◆ **Assignment**
Retype, exactly as they appear below, the lines between the line holding "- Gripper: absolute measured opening" and the line holding "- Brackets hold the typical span", both ends included.

◆ **Data excerpt**
··········

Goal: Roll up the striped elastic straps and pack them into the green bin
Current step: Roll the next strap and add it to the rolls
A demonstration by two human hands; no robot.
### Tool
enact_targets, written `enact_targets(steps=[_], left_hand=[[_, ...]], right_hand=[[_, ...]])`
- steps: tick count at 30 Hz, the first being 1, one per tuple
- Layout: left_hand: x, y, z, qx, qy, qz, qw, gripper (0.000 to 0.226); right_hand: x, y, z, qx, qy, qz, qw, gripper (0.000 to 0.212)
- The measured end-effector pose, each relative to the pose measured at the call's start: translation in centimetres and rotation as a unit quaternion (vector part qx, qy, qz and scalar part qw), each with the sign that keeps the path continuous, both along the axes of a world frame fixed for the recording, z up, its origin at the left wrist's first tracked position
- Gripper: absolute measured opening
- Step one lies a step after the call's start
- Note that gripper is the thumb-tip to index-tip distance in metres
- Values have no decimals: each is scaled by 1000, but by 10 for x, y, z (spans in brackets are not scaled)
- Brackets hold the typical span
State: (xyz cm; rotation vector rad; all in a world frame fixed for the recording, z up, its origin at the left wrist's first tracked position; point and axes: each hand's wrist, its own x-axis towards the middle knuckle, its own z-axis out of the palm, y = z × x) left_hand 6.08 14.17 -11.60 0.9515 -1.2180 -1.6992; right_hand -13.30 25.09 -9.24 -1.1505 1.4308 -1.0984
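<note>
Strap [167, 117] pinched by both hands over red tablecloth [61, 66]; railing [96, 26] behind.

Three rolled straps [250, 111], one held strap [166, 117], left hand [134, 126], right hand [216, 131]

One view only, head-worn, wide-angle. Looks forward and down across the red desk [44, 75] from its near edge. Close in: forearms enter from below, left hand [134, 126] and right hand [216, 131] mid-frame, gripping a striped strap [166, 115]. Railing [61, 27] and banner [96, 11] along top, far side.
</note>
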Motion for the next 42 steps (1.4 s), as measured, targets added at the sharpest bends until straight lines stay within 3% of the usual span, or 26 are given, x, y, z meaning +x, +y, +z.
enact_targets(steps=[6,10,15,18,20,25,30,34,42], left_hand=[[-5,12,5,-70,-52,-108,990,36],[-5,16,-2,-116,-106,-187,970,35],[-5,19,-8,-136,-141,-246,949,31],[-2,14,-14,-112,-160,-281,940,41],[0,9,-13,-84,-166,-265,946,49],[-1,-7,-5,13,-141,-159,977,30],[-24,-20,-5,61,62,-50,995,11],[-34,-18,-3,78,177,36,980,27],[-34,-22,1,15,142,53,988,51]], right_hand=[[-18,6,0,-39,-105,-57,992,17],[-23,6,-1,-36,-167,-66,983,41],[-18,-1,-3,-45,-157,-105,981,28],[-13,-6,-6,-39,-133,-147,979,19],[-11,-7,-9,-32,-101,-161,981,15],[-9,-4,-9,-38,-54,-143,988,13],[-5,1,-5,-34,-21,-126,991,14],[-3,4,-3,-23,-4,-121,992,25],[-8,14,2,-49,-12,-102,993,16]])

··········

◆ **Your solution**
- Gripper: absolute measured opening
- Step one lies a step after the call's start
- Note that gripper is the thumb-tip to index-tip distance in metres
- Values have no decimals: each is scaled by 1000, but by 10 for x, y, z (spans in brackets are not scaled)
- Brackets hold the typical span

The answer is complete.